**BRIEF:**
Look below for the line with "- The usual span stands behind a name"; begin the copy there and stop after the line with "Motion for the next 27", keeping the text exact and the pictures out.

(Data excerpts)
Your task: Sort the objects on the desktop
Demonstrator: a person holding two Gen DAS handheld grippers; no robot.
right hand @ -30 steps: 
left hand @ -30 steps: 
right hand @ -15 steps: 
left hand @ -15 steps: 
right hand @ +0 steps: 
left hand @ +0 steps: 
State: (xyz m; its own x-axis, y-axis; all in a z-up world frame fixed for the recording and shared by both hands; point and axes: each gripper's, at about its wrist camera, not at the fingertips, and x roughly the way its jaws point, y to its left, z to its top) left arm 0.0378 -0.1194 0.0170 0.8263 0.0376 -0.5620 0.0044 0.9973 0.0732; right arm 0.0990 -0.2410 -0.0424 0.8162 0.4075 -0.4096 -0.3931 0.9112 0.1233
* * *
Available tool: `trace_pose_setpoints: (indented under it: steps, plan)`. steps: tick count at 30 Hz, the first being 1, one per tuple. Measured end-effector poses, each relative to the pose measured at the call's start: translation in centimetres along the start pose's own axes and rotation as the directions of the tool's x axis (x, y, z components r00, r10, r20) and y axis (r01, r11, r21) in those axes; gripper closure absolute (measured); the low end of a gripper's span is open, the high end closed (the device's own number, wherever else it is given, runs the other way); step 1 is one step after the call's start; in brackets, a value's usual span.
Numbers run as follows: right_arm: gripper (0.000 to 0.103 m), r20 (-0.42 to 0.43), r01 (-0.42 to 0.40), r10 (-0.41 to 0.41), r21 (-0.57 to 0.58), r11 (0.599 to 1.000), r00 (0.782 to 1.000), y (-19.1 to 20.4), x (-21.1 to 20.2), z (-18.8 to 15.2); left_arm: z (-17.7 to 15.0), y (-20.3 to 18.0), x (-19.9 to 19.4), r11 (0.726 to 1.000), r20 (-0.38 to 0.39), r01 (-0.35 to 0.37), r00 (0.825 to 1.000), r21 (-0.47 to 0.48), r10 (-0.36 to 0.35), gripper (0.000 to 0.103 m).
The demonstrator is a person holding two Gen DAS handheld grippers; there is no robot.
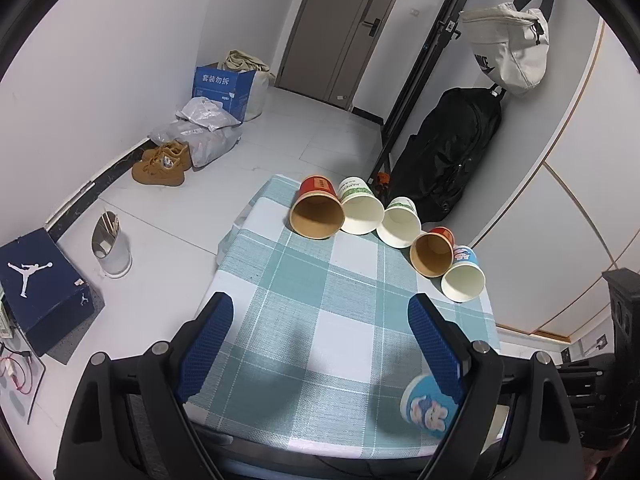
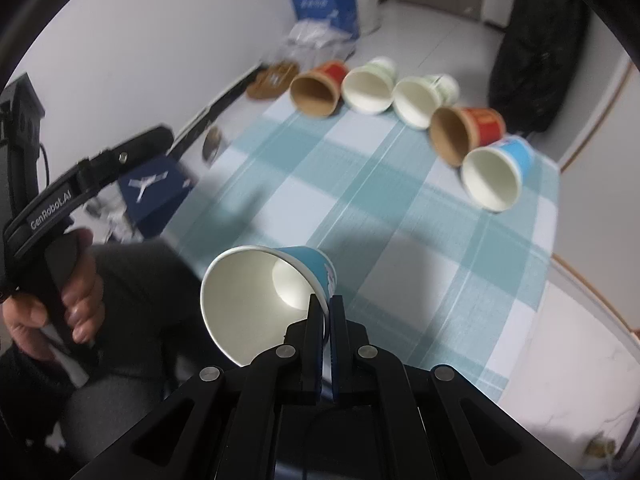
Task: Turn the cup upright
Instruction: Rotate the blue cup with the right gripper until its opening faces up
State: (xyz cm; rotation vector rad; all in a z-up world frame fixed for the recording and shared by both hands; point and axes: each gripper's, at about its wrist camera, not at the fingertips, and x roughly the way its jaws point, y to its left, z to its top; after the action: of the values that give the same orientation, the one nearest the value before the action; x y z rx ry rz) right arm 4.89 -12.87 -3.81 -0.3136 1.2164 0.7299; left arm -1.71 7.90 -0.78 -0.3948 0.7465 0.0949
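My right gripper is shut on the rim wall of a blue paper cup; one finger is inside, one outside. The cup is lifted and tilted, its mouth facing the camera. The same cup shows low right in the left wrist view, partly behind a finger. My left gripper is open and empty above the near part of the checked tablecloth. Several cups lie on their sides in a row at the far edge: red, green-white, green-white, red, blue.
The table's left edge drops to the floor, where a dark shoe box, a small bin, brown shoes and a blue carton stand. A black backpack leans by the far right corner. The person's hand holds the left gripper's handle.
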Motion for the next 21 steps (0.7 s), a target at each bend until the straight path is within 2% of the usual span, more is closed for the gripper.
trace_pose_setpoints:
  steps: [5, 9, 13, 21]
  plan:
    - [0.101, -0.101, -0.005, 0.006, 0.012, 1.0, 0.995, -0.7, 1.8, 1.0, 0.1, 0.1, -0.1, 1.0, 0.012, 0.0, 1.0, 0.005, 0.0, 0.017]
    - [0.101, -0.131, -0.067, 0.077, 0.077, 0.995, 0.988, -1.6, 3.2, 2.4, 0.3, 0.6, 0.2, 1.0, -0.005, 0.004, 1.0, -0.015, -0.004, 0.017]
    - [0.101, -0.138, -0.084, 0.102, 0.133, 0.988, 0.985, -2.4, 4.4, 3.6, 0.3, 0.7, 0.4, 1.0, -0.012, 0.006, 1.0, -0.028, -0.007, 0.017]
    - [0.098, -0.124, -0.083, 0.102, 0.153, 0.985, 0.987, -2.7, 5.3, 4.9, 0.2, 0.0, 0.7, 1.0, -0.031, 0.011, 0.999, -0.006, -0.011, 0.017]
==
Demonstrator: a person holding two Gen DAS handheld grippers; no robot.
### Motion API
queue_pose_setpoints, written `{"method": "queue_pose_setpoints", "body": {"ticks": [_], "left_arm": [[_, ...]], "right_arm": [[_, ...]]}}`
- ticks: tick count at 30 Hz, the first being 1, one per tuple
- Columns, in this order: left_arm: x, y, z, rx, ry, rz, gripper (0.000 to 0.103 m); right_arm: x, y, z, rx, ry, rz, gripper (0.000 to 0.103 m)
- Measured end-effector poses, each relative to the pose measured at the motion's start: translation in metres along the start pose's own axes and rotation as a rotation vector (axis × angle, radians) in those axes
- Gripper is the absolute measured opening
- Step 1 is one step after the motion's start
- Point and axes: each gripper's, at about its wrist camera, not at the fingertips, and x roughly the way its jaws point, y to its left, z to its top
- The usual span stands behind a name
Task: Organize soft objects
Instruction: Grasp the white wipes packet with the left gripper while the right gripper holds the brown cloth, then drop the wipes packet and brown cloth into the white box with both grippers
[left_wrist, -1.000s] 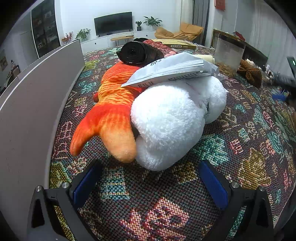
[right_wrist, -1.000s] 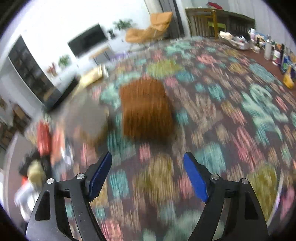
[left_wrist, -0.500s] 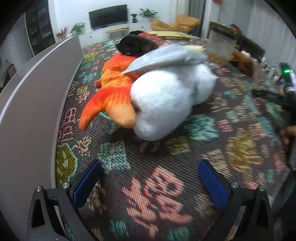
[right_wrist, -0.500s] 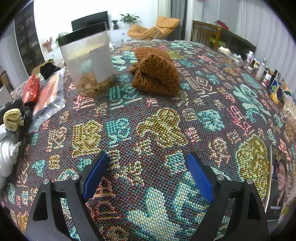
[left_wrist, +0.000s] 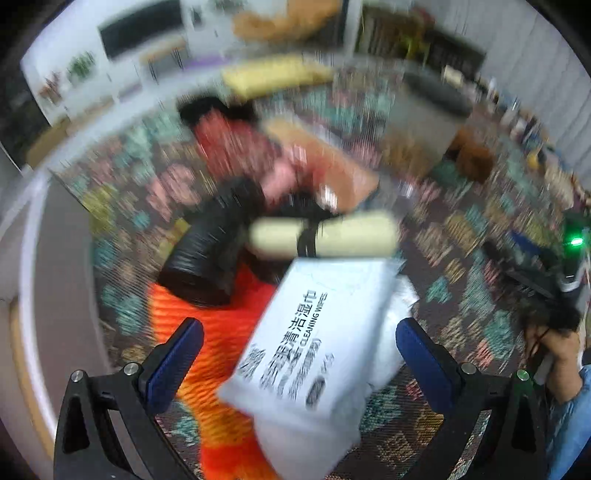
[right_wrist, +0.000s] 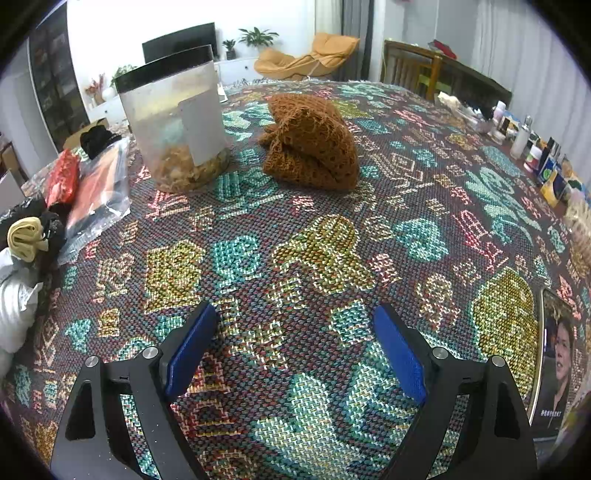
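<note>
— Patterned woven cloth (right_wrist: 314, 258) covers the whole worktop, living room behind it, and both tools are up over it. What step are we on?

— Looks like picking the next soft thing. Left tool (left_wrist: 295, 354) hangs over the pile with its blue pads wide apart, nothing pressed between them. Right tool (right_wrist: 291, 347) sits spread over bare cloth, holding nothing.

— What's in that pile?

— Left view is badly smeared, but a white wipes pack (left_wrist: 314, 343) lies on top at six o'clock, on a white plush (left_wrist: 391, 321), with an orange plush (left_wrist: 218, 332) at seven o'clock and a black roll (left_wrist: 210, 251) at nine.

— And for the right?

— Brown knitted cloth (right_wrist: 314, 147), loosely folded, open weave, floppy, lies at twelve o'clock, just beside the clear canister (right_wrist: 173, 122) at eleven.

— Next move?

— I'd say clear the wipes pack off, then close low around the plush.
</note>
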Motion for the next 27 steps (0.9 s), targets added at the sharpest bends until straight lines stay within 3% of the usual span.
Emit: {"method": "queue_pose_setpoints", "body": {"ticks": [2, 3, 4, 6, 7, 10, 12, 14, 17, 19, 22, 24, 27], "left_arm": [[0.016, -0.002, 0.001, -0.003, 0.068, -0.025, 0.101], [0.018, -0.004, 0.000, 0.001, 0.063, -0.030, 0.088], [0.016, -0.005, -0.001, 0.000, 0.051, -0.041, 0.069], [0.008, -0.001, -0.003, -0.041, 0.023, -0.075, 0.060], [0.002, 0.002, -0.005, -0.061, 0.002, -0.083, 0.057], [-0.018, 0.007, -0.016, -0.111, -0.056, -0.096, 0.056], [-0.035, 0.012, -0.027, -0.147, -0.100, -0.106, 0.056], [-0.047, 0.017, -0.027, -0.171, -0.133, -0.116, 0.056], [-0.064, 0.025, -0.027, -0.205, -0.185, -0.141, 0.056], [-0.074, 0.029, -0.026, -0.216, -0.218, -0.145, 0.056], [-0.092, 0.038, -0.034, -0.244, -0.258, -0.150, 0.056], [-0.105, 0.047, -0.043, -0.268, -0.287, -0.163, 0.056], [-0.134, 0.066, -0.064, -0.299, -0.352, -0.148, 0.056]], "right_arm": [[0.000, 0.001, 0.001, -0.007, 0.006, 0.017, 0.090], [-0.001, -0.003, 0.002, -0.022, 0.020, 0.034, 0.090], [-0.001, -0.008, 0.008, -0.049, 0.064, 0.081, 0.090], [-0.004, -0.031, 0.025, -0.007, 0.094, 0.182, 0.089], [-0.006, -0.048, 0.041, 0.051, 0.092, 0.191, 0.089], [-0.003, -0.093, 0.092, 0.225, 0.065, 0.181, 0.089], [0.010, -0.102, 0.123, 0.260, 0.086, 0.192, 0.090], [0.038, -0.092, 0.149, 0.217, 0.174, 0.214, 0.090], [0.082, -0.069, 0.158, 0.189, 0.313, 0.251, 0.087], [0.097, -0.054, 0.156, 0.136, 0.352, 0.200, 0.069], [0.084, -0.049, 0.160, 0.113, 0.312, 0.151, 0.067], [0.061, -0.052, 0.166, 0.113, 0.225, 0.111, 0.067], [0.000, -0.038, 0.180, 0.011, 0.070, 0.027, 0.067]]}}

**RESPONSE BELOW:**
- The usual span stands behind a name
Task: Organize soft objects
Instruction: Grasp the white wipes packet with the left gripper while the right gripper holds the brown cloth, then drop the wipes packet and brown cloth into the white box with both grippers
[left_wrist, -1.000s] 
[right_wrist, -1.000s] 
[left_wrist, -0.500s] 
[right_wrist, -0.500s] 
[left_wrist, +0.000s] 
[right_wrist, +0.000s] 
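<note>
— Patterned woven cloth (right_wrist: 314, 258) covers the whole worktop, living room behind it, and both tools are up over it. What step are we on?

— Looks like picking the next soft thing. Left tool (left_wrist: 295, 354) hangs over the pile with its blue pads wide apart, nothing pressed between them. Right tool (right_wrist: 291, 347) sits spread over bare cloth, holding nothing.

— What's in that pile?

— Left view is badly smeared, but a white wipes pack (left_wrist: 314, 343) lies on top at six o'clock, on a white plush (left_wrist: 391, 321), with an orange plush (left_wrist: 218, 332) at seven o'clock and a black roll (left_wrist: 210, 251) at nine.

— And for the right?

— Brown knitted cloth (right_wrist: 314, 147), loosely folded, open weave, floppy, lies at twelve o'clock, just beside the clear canister (right_wrist: 173, 122) at eleven.

— Next move?

— I'd say clear the wipes pack off, then close low around the plush.
</note>
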Motion for the next 27 steps (0.9 s), targets added at the sharpest bends until straight lines stay within 3% of the usual span.

That finishes the output.